B. Diagnostic implications:

– Parkinsonism (tremor+rigidity+bradykinesia+postural abnormalities) is a syndrome caused by a variety of different conditions, including neurodegenerative (Parkinson’s disease, olivopontocerebellar atrophy, Shy-Drager syndrome, progressive supranuclear palsy, striatonigral degeneration, corticobasal ganglionic degeneration, Parkinson-ALS-dementia complex of Guam, pallidoponto-nigral degeneration, dentato-rubro-pallido-luysian atrophy, Alzheimer’s disease, Lewy-body disease, Huntington’s disease, Pick’s disease, Fahr’s disease, multiple sclerosis, neuroacanthocytosis), metabolic (Wilson’s, Gaucher’s, Hallervorden-Spatz, GM, gangliosidosis), infectious (Creutzfeldt-Jacob disease, viral encephalitis, syphilis, encephalitis lethargica, HIV, sarcoid, toxoplasmosis, cryptococcosis), traumatic (dementia pugilistica), structural (hydrocephalus, chronic subdural hematoma, arteriovenous malformations, tumors), vascular (basal ganglia infarcts, amyloid angiopathy, Binswanger’s disease), toxin-induced (manganese, mercyry, carbon monoxide, carbon disulfide, cyanide and MPTP poisoning), lithium and neuroleptic side effects, and factitious and somatoform disorders (from Koller et al, 1994).

– Parkinson’s disease (PD) proper usually becomes symptomatic in one’s 60es; cognitive abnormalities usually involve executive dysfunction caused by frontostriatal damage; dementia is reported in 20-40% of the cases and involves memory, attention, visuospatial and executive dysfunctions, with preserved language and praxis – a “typical” subcortical dementia.
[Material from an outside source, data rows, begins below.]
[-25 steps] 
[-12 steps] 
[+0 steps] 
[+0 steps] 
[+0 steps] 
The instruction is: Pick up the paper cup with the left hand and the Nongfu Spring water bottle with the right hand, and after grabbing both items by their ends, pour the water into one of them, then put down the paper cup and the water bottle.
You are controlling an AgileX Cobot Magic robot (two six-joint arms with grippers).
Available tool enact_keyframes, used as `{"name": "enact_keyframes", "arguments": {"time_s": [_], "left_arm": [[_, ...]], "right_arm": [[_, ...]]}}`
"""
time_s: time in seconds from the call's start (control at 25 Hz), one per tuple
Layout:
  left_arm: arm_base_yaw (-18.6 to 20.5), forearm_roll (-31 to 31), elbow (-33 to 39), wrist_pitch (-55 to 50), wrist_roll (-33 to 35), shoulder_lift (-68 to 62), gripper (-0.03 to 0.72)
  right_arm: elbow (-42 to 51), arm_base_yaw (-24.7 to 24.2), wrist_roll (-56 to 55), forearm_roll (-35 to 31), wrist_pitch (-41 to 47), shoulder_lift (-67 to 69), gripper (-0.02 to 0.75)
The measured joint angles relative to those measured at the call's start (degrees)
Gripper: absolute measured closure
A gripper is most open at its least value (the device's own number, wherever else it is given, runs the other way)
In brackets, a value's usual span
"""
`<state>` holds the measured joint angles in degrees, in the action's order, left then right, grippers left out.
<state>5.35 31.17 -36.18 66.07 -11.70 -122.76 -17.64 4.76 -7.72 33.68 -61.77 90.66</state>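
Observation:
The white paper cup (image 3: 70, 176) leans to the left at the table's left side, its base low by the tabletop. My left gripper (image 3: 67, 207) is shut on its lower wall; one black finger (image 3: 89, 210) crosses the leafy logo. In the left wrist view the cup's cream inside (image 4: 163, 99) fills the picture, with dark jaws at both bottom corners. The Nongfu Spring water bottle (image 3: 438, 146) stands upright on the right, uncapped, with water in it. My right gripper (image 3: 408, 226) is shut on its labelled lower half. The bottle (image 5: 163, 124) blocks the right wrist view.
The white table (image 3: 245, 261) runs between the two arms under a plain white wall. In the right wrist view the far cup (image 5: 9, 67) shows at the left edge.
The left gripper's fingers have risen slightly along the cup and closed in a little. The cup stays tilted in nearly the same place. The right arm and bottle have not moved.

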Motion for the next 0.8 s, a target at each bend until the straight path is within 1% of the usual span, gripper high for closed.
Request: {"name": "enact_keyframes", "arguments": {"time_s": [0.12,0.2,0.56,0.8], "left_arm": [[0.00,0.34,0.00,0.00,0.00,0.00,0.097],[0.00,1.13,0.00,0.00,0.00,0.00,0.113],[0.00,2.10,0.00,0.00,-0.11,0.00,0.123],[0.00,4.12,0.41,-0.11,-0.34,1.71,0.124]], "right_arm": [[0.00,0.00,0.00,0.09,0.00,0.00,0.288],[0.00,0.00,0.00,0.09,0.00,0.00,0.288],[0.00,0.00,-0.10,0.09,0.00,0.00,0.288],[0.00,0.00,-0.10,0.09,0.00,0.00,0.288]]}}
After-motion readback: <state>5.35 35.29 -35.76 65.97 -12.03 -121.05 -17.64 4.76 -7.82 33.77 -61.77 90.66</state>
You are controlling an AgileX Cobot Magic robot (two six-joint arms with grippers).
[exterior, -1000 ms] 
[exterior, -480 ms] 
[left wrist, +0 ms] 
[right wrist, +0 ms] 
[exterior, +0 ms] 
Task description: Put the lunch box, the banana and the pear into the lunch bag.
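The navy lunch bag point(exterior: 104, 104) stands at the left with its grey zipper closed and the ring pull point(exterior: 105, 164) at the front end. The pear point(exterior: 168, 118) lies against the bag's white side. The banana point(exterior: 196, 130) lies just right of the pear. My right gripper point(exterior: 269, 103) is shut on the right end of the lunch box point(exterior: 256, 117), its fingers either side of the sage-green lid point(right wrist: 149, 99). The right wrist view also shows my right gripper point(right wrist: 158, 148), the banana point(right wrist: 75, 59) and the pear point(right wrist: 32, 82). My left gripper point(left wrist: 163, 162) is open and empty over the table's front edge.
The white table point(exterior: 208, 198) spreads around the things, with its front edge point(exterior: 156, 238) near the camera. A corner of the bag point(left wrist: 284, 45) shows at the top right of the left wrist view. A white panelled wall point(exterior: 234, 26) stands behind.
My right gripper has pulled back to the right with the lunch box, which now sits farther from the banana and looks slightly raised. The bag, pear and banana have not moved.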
– Some Parkinson-plus syndromes:

(1) Progressive supranuclear palsy (symptoms are typically symmetrical at onset, as opposed to PD, resting tremor is minimal and postural imbalance is significant early symptom; dysarthria may appear early, later there is usually prominent gaze palsy, disproportionate axial rigidity, prominent gait disturbance, facial spasticity, impairment of saccadic eye movements, dementia reported in 50-80% of the cases);

(2) Multiple system atrophies (heterogeneous group characterized by early cerebellar ataxia which progresses gradually, other symptoms, including dementia, vary);

(3) Corticobasal ganglionic degeneration (insidious late onset, early akinesia and rigidity, asymmetrical early presentation with one arm or leg being clumsy, stiff and jerky, dementia is reported to occur late with both subcortical and cortical features).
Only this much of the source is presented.